RSS

Are NFL games taking longer than ever?

Yes, but it's not just because of replacement refs. Jeff Fedotin

Print This September 24, 2012, 12:22 PM EST

During my main gig — as a sports editor at Triumph Books — my colleagues and I begin each workweek by dissecting the previous Sunday’s NFL games.

Last week, fellow editor Jesse Jordan complained about the slow pace of games.

Matt Ryan US PRESSWIREThe Falcons-Chargers matchup was the only Week 3 game that finished in under three hours.

“Now I know how my wife feels when I watch football,” Jordan joked.

Indeed NFL games not only feel longer in 2012, but they are literally lasting longer, too.

When comparing it to the first two weeks of last season, NFL officials claimed the first two weeks had an additional six minutes per game. But the difference is more significant when examined on a week-by-week basis.

During Week 1 of the 2011 season, games averaged 2.98 hours. During Week 1 of the 2012 season, games averaged 3.05 hours.

Week 2 in 2011 averaged 2.96 hours, and four games took less than three hours. Week 2 in 2012 averaged 3.11 hours, and only the Seahawks’ 27-7 home win versus the Cowboys came in at under three hours.

Week 3 in 2011 averaged 3.01 hours, and three games lasted less than three hours. Week 3 in 2012 averaged 3.23 hours, including the Jets’ 23-20 OT win against the Dolphins, the first four hour game of either of the last two seasons’ first three weeks. Only one 2012 game, the Falcons’ 27-3 road victory against San Diego, lasted less than three hours.
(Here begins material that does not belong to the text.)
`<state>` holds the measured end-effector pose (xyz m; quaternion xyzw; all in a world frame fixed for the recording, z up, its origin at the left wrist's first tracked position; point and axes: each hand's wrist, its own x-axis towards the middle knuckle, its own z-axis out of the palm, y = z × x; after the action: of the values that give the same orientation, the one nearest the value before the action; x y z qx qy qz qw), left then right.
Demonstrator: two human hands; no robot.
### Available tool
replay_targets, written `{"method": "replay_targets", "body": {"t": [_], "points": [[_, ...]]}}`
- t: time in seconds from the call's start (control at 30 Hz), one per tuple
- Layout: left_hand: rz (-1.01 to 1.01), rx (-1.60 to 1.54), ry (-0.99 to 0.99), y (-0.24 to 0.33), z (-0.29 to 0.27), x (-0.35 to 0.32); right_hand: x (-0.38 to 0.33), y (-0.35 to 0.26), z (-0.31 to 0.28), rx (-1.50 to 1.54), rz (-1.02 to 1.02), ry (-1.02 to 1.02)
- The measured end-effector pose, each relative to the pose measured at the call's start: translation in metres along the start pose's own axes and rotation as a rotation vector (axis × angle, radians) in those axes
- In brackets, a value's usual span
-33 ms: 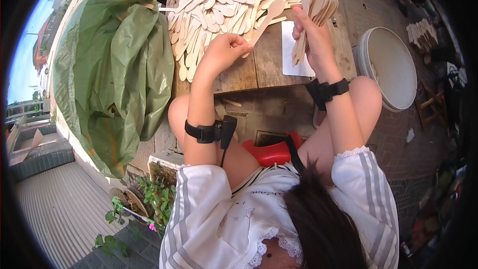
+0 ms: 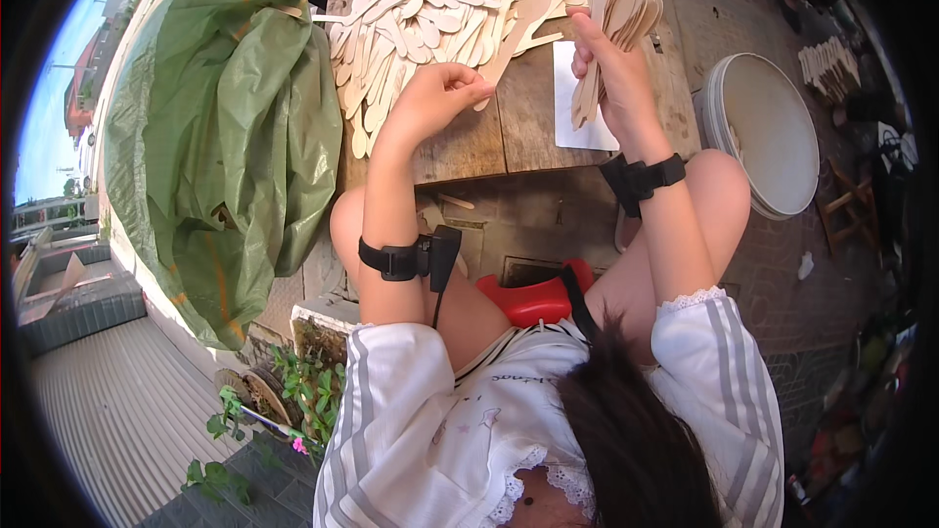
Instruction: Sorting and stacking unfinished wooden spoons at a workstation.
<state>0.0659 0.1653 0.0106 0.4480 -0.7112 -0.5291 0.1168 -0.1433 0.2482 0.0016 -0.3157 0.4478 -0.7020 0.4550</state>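
A big heap of pale wooden spoons (image 2: 430,15) lies on a worn wooden table (image 2: 455,149). At the heap's near right side my left hand (image 2: 437,106) is closed in a pinch on the handle end of one wooden spoon (image 2: 510,47), whose bowl points away from me over the heap. My right hand (image 2: 616,64) grips a bundle of wooden spoons (image 2: 620,8) upright, bowls up and handles coming out below the palm. Beneath that bundle a white sheet (image 2: 577,127) lies at the table's near edge.
A crumpled green tarp sack (image 2: 225,137) stands left of the table. To the right is a round whitish bucket (image 2: 768,137) with several spoons' worth of wood bundled beyond it (image 2: 829,68). My knees flank the table's near edge, above a red seat (image 2: 533,303). A leafy plant (image 2: 313,396) grows at lower left.
The spoon in my left hand has turned and shifted slightly left, its bowl now showing narrower. My left hand has moved a little left; the right hand's bundle has shifted very slightly.
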Motion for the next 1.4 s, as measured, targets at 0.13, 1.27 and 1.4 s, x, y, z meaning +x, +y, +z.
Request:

(Note: the latter 2012 average excludes data from the Monday Night Football game between the Packers and Seahawks, which had not yet finished as of press time.)

The NFL pushed back the start of late games to 4:25 (EST) this year, but games are going so long that viewers still miss the start of afternoon contests.

New challenge and overtime rules slow the game

A major factor in the stoppages of play — and a theme, which has been beaten to death — is the ineptitude of the replacement referees. (The only thing more frustrating than the refs may be the derivative columns complaining about them.)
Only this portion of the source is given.